Kini, Angel sudah duduk di gazebo menunggu Abit. Tadi dia masuk sebentar untuk mengambil sesuatu. Ketika cowok itu kembali, di tangannya ada sebuah map merah dan bingkai foto. Sementara itu Angel sibuk memilih-milih bunga hydrangea yang dia petik tadi, Abit datang menghampiri.

Abit memperlihatkan foto yang ada di tangannya. Dia membiarkan Angel mengambil alih foto tersebut. Angel pun memandang cewek yang ada di dalam foto itu. Dia sedang berbaring di tempat tidur dengan alat medis lengkap yang menemaninya. Mukanya pucat, dan kedua kakinya pun kecil. Meski tertutup selimut, ukuran kedua kaki itu terlihat jelas.

“Ini siapa, Abit?” tanya Angel sesekali mengelus foto tersebut.

“Jellyna Biru, adik kembarku,” jawab Abit sesudah duduk di samping Angel. Map merah itu masih dia pegang.

“Manis dan cantik, mirip kamu juga. Sekarang, dia di mana, Bit? Aku ingin bertemu. Kalau di rumah sakit anterin, dong,” ajak Angel antusias.

“Memang kamu sudah sanggup dianterin ke sana?” tanya Abit terkekeh.

“Ke mana?” tanya Angel penasaran.

“Surga. Mau?” tanya Abit menaikkan satu alisnya.

“Nggak lucu, Bit. Ngeselin, ih!” sanggah Angel sebal.

“Biar nggak sedih saja, Ngel, akunya,” jawab Abit lalu dia mengadahkan kepalanya memandang langit biru.

“Maaf, Bit,” kata Angel merasa bersalah.

“Nggak apa-apa. Jellyna meninggal karena dia tidak sekuat kamu menahan sakit di fisik dan hatinya. Aku bodoh, Ngel. Aku tidak bisa seperti Rayyan yang sesayang itu sama kamu meski kalian bukan saudara kandung.
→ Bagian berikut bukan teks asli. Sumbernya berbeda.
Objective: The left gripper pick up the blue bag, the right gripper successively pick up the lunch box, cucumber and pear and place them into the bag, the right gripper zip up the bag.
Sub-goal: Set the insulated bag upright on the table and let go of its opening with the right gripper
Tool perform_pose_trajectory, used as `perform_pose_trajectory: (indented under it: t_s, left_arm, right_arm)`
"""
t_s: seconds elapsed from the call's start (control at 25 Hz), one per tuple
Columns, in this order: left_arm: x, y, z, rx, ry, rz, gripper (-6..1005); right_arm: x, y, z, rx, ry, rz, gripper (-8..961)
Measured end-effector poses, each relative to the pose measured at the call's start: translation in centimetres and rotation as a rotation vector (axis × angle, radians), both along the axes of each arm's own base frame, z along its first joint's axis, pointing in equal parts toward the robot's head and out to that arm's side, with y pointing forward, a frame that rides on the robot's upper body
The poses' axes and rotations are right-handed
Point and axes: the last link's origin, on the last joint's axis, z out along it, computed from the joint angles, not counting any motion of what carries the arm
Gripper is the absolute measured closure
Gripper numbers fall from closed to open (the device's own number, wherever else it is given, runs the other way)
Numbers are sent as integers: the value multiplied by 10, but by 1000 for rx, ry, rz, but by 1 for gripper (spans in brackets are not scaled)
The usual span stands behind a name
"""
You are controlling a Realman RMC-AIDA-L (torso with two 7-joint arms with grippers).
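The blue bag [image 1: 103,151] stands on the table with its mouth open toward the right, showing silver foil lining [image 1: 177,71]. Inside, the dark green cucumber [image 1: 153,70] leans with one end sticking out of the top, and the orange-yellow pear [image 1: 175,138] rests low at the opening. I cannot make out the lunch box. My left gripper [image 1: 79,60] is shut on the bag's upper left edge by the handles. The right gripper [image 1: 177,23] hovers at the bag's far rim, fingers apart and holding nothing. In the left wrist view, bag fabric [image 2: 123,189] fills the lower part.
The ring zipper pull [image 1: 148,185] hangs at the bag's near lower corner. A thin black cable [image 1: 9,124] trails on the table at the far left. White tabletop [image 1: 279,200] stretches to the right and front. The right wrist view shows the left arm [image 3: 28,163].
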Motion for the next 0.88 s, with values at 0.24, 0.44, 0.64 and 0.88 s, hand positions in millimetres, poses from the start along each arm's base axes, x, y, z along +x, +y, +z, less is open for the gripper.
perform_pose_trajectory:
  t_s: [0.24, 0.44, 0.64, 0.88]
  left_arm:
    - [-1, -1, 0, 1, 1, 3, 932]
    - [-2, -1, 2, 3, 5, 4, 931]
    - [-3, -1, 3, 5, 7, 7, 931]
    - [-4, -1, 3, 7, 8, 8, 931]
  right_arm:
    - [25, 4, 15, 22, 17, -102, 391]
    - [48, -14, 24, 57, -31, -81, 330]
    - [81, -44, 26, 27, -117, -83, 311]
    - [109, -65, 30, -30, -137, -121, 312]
Cuma sepupu saja malah. Rasa sayang kalian kuat.” 

“Kenapa, Bit?”

“Aku malu, Ngel, dan…” Kalimat Abit menggantung lalu menoleh menatap Angel yang masih sesekali mengelus foto itu. “Penyesalan ‘kan pada akhirnya? Aku mau melakukan itu ke kamu, tapi memilih mem-bully-mu saja ‘kan lebih seru,” kata Abit terkekeh.

“Aneh kamu, Bit,” balas Angel sesekali menggeleng.

“Memang, sih, tapi kamu baik, kok, Ngel.

“Oh, ya? Aku nggak merasa. Hanya, aku menghargai kamu saja, Bit.”

“Makasih, ya. Sudah menjadi adikku sehari,” ucap Abit. Sekarang, dia menatap depan.

“Kita akur, nih?” tanya Angel. Kini, dia yang menatap Abit.

Mendengar hal itu. Abit tertawa kecil. “Nggak, Ngel. Kita lanjut.”

“Oke. Tapi kamu jangan macam-macam, ya?” tawar Angel.

“Nggak akan. Masalahmu sudah banyak, Ngel, tapi aku mau menambahnya lagi dengan ini,” ucap Abit lalu memberikan map merah yang dia pegang tadi.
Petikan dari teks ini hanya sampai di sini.